Israël: sept élus français interdits d’entrer dans le territoire israélien

Les élus français qui souhaitaient rencontrer Marwan Barghouhi, un dirigeant palestinien emprisonné, n’auront pas la possibilité d’entrer dans le territoire israélien. L’Etat hébreux leur reprocherait d’être partisans du boycott dont ils font objet.

La délégation d’élus français (communistes et insoumis), persona non grata en Israël, ils se sont vu refuser leur entrée dans le territoire par le gouvernement israélien qui l’a annoncé ce lundi, alors qu’ils entendaient rencontrer le responsable palestinien tenu dans les liens de la détention.

Pour rappel, emprisonné depuis plus de 15 ans, celui-ci est considéré comme un « terroriste » par l’État hébreu qui lui a infligé cinq peines de prison à perpétuité pour meurtres et pour son rôle dans la seconde Intifada (soulèvement palestinien entre 2000 et 2005). Il est au contraire surnommé « le Mandela palestinien » par ses partisans locaux et occidentaux.
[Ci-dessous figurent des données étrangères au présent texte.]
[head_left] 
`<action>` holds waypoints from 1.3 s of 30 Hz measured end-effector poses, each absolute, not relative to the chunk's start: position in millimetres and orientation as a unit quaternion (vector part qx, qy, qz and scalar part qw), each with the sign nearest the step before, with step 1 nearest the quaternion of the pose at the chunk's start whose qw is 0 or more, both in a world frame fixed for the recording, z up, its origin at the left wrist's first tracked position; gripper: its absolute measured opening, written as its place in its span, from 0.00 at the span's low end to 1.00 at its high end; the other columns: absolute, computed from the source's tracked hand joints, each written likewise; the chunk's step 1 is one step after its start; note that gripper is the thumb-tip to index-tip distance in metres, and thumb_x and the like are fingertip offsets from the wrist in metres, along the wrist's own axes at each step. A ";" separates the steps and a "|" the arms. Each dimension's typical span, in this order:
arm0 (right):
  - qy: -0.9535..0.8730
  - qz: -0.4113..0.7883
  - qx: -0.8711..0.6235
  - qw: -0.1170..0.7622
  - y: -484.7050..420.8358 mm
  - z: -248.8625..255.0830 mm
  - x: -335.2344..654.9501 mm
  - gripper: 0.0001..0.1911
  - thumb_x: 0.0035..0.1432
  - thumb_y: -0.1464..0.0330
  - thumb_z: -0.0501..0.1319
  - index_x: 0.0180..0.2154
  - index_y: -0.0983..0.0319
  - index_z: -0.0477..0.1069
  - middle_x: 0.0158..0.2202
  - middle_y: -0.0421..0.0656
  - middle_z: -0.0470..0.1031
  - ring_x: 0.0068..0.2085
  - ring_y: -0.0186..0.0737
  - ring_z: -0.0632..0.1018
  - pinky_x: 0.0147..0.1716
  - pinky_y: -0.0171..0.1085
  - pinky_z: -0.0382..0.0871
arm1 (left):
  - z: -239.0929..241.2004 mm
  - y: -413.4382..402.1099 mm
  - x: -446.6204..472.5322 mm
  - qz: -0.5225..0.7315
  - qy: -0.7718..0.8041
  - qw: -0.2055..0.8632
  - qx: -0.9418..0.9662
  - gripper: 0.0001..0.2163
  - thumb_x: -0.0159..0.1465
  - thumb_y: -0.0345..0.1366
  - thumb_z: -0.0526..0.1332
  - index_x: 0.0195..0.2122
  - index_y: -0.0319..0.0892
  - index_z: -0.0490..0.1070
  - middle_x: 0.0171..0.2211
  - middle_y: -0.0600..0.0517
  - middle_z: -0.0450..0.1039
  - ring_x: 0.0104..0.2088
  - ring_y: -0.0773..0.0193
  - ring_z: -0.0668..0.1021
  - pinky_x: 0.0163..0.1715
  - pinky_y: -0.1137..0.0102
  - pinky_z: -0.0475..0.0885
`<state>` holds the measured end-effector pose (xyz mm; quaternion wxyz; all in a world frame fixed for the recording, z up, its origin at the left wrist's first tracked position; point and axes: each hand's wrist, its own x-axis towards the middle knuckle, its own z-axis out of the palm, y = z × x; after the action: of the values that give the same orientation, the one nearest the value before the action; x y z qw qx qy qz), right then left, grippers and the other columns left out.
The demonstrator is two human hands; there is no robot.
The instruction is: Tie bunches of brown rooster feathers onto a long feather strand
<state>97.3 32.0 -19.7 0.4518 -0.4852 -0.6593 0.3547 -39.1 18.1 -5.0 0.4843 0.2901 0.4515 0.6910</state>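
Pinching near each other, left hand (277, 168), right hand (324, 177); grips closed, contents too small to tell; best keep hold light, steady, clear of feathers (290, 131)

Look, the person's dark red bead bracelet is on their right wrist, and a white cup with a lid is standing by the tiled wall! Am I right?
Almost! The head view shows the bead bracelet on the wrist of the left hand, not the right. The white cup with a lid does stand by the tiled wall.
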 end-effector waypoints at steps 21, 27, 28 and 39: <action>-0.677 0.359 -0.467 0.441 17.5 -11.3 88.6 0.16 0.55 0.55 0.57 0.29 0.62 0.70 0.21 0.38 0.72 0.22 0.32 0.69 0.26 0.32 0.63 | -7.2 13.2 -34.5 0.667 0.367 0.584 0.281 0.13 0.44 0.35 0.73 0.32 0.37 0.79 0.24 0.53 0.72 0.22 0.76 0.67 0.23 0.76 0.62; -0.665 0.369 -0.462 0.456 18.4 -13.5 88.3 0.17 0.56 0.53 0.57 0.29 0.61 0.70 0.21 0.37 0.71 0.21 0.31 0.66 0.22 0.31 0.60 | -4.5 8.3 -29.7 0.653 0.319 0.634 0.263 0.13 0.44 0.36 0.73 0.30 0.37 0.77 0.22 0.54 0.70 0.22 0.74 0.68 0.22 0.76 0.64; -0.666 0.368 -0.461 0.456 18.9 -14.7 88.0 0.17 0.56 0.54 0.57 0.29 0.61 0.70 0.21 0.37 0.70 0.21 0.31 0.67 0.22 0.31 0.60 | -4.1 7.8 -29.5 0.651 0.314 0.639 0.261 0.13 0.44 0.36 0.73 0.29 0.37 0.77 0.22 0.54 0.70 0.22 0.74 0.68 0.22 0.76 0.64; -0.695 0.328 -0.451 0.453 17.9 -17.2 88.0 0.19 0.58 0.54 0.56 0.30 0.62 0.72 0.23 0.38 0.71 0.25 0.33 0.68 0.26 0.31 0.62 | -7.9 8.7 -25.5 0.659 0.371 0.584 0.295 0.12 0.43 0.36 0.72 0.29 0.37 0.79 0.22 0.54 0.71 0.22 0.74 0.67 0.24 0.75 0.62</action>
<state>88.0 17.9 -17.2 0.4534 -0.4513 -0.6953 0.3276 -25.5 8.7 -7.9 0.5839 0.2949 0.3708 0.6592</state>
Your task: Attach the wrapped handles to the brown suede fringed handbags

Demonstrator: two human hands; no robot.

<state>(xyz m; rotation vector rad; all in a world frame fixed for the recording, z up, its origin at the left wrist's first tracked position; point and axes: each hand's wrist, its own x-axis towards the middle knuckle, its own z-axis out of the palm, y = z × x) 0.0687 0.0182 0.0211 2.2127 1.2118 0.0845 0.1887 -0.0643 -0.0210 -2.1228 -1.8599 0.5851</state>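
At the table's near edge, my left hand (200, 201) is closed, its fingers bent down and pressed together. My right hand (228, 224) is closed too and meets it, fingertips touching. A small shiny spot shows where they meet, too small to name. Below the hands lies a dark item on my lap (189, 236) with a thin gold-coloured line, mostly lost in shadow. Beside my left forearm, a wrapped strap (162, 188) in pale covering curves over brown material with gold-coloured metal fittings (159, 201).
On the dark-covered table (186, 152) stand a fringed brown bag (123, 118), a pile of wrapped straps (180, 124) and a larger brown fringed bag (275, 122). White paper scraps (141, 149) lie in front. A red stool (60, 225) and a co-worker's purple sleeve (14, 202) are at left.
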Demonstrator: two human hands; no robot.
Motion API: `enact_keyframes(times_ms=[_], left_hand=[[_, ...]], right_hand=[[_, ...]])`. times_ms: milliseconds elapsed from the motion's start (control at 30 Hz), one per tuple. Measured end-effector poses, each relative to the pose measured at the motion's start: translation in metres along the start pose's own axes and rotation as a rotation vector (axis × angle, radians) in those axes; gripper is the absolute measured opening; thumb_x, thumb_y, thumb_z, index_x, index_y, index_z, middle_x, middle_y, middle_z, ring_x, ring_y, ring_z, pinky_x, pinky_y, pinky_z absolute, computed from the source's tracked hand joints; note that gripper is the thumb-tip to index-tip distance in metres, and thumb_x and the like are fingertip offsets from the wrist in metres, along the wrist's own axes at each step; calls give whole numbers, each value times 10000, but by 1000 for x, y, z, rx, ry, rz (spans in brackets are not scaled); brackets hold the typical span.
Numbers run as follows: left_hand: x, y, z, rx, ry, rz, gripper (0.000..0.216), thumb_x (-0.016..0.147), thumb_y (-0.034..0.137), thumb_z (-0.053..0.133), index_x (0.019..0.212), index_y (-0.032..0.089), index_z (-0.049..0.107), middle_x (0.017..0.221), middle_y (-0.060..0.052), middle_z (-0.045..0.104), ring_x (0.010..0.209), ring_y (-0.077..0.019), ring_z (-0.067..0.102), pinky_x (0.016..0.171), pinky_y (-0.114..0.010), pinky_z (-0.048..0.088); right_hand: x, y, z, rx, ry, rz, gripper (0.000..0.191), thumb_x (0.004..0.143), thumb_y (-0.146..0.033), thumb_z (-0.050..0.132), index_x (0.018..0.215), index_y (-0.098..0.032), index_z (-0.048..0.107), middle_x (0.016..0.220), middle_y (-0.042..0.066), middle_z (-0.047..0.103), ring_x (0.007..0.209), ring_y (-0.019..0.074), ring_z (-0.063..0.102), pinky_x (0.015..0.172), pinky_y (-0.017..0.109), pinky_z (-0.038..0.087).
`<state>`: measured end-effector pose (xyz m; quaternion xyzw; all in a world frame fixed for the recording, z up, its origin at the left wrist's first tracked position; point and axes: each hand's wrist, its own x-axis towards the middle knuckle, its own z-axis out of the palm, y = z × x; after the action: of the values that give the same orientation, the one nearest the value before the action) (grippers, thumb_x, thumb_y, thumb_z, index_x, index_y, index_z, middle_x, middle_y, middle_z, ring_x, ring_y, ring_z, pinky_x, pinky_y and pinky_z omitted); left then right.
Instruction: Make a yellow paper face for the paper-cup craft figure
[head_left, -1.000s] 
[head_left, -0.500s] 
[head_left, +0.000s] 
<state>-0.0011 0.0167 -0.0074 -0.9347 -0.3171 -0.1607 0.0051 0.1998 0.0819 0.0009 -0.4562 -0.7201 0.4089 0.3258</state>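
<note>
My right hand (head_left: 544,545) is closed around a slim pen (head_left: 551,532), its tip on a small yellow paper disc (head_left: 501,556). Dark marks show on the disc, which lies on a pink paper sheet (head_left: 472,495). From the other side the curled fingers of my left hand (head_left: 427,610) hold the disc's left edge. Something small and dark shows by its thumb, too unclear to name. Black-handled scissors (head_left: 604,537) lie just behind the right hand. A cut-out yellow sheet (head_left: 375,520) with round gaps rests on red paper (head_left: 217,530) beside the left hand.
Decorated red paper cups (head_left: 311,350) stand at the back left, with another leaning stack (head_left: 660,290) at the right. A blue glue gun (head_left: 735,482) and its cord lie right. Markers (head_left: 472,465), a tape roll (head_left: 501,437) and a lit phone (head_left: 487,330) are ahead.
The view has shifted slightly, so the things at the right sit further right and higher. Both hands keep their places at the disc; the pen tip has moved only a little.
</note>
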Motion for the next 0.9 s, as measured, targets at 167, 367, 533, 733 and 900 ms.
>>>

« Nous n’autoriserons pas l’accès au territoire à ceux qui appellent activement à s’en prendre à Israël, en particulier quand ils demandent à rencontrer et à conforter un fieffé meurtrier comme Barghouthi, incitant ainsi à soutenir le terrorisme », peut-on lire dans un communiqué de ce jour des services des ministères israéliens de la Sécurité et de l’Intérieur, recommandant ainsi aux élus français « de ne pas prendre l’avion du tout ».

La délégation qui voudrait par la même occasion rencontré l’avocat franco-palestinien Salah Hamouri, en détention administrative en Israël depuis le 23 août, devrait être composé du Secrétaire Général du PCF et sénateur Pierre Laurent, quatre députés La France insoumise, Clémentine Autain, Danièle Obono, Muriel Ressiguier et Michel Larive, et des élus locaux dont les maires communistes de Gennevilliers Patrice Leclerc et celui de Stains, Azzedine Taibi.

C’est une partie de la grande délégation d’une vingtaine d’élus européens, qui comptaient se rendre en Israël et dans les Territoires palestiniens du 18 au 23 novembre pour « alerter sur la situation de près de 6 000 prisonniers politiques palestiniens ». Seuls les élus français sont visés par la mesure israélienne.